◆ Work request: Pictures aside, return every line below exactly as written.

= = =

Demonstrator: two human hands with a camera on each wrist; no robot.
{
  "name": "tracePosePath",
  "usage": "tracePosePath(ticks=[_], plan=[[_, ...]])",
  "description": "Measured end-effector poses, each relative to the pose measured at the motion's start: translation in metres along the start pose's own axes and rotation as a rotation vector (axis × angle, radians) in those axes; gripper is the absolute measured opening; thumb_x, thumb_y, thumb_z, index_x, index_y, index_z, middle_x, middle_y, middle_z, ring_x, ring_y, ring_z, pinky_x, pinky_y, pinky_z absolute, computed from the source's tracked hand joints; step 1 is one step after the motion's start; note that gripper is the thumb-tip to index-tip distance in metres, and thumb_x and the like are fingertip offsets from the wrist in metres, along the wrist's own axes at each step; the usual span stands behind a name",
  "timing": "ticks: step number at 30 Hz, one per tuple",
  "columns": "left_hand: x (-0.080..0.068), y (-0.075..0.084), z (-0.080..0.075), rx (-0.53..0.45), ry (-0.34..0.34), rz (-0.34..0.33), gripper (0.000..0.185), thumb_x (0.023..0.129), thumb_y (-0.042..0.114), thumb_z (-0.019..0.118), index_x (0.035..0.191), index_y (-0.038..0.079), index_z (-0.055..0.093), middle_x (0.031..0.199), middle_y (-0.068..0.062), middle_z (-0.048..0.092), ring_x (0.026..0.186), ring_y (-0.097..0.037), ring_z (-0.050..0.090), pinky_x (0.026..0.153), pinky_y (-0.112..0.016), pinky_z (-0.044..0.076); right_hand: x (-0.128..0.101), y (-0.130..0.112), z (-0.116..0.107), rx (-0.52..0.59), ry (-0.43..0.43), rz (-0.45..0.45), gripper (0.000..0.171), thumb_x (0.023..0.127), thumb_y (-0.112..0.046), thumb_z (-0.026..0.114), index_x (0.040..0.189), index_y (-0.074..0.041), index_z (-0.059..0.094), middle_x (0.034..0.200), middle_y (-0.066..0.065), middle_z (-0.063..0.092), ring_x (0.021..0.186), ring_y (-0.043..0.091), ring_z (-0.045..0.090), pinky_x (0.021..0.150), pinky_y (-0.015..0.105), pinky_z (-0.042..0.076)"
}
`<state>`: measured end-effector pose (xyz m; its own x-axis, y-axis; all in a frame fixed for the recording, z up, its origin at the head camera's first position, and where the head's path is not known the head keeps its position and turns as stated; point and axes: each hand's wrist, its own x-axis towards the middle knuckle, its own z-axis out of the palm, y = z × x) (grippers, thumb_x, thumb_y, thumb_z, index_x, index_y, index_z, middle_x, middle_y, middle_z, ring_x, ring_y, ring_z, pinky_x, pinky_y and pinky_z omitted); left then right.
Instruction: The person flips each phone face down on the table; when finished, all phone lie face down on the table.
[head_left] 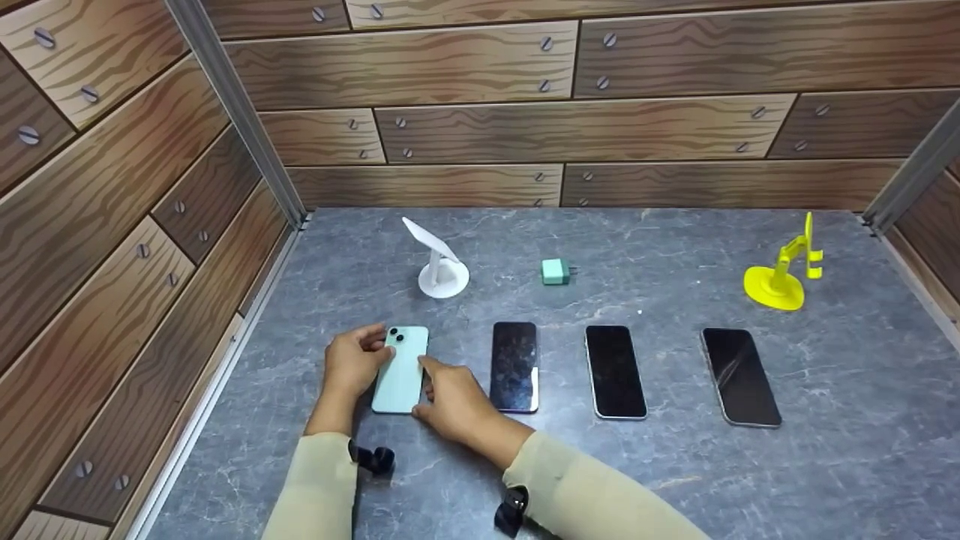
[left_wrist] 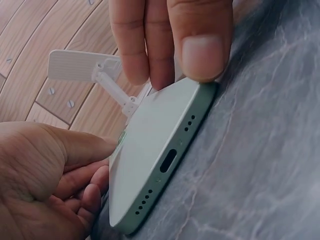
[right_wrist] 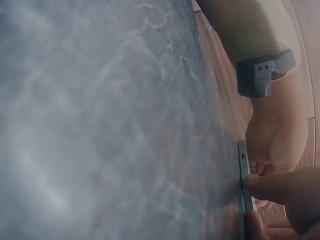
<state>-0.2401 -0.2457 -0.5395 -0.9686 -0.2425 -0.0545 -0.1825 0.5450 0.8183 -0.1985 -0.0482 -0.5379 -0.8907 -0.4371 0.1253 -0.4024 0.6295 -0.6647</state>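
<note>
Both sleeves are reaching over my grey marbled counter, walled by wood-print panels. My left hand and right hand are pinching the mint phone lying face down; the left wrist view is showing its charging port.

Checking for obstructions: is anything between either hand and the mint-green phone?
No. Both the left hand and right hand already touch the green phone at its edges; the neighbouring dark phone lies apart, to its right.

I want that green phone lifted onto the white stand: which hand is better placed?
Probably the left hand: it grips the green phone at the end nearest the white stand.
</note>
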Motion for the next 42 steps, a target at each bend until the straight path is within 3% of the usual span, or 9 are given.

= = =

◆ Task answer:
Demonstrator: two human hands with a camera on each wrist; no robot.
{
  "name": "tracePosePath",
  "usage": "tracePosePath(ticks=[_], plan=[[_, ...]])",
  "description": "Measured end-effector poses, each relative to the pose measured at the motion's start: translation in metres along the start pose's own axes and rotation as a rotation vector (axis × angle, radians) in those axes; gripper is the absolute measured opening; thumb_x, thumb_y, thumb_z, index_x, index_y, index_z, middle_x, middle_y, middle_z, ring_x, ring_y, ring_z, pinky_x, pinky_y, pinky_z absolute, computed from the source's tracked hand joints; step 1 is one step after the motion's start; note that gripper is the thumb-tip to index-tip distance in metres, and thumb_x and the like are fingertip offsets from the wrist in metres, along the wrist's own axes at each step; the usual span stands behind a name",
  "timing": "ticks: step number at 30 Hz, one per tuple",
  "columns": "left_hand: x (-0.080..0.068), y (-0.075..0.084), z (-0.080..0.075), rx (-0.53..0.45), ry (-0.34..0.34), rz (-0.34..0.33), gripper (0.000..0.185), thumb_x (0.023..0.129), thumb_y (-0.042..0.114), thumb_z (-0.019..0.118), index_x (0.035..0.191), index_y (-0.038..0.079), index_z (-0.055..0.093), middle_x (0.031..0.199), middle_y (-0.068..0.062), middle_z (-0.048..0.092), ring_x (0.026..0.186), ring_y (-0.097..0.037), ring_z (-0.050..0.090), pinky_x (0.026..0.153), pinky_y (-0.112..0.016), pinky_z (-0.044..0.076); right_hand: x (-0.128..0.101), y (-0.130..0.112), z (-0.116..0.107), rx (-0.52..0.59), ry (-0.43..0.43), rz (-0.45..0.45), gripper (0.000..0.171), thumb_x (0.023..0.127), thumb_y (-0.112..0.046), thumb_z (-0.026..0.114), index_x (0.040..0.189), index_y (-0.074..0.041), index_z (-0.059..0.094), middle_x (0.034..0.200), middle_y (-0.066..0.065), middle_z (-0.063..0.092), ring_x (0.021..0.186), ring_y (-0.043..0.091), ring_z (-0.045..0.090), pinky_x (0.021..0.150), pinky_y (-0.015..0.105), pinky_z (-0.042..0.076)"
}
`<state>`: measured end-effector pose (xyz m; its own x-axis, y-axis; all in a frame fixed for the recording, z up, its origin at the head camera's first position, and where the head's path is not known the head keeps its position and turns as stated; point and axes: each hand's wrist, its own x-axis towards the middle knuckle, its own z-axis out of the palm, y = z × x) (grippers, thumb_x, thumb_y, thumb_z, index_x, index_y, index_z, middle_x, middle_y, middle_z, ring_x, ring_y, ring_z, pinky_x, pinky_y and pinky_z omitted); left then right.
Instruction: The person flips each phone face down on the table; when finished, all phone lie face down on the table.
[head_left] 
[left_wrist] 
[right_wrist] 
<state>-0.2401 -0.2457 -0.5395 -0.9686 -0.2425 -0.0545 -0.1825 0.5450 0.8183 -0.1985 -0.0482 -0.5379 -0.8907 -0.4371 0.1253 -0.4024 0.6295 -0.6647</state>
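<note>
Both sleeves are reaching over my grey marbled counter, walled by wood-print panels. My left hand and right hand are pinching the mint phone lying face down; the left wrist view is showing its charging port.

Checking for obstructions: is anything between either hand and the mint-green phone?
No. Both the left hand and right hand already touch the green phone at its edges; the neighbouring dark phone lies apart, to its right.

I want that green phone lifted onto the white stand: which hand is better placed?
Probably the left hand: it grips the green phone at the end nearest the white stand.
</note>
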Motion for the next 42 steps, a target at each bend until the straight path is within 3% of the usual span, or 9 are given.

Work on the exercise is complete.